Aim for an exact copy of the listing, without any images.

======== Supplied information ========

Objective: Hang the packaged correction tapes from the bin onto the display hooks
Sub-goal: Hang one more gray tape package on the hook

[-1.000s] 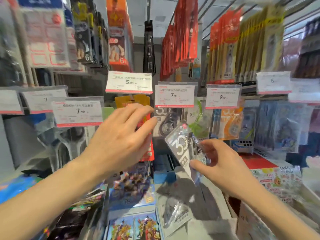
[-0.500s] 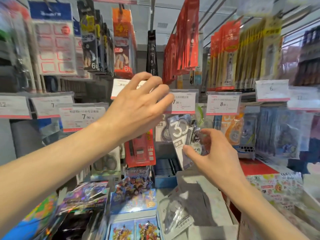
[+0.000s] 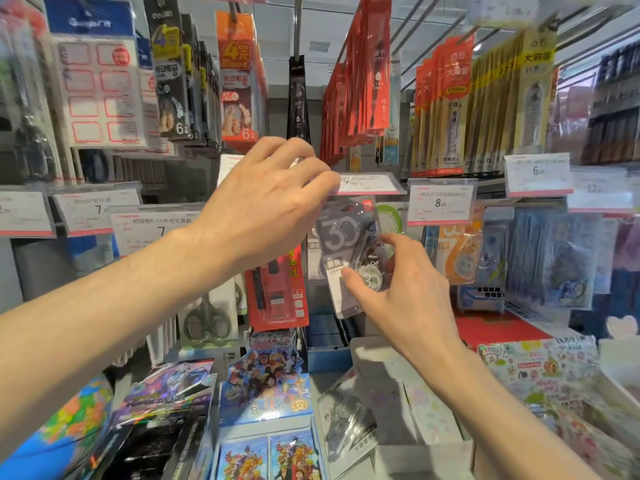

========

### Result of the exercise:
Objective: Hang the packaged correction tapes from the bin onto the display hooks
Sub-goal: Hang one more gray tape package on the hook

[-1.000s] 
[-0.500s] 
[+0.000s] 

No more output is expected.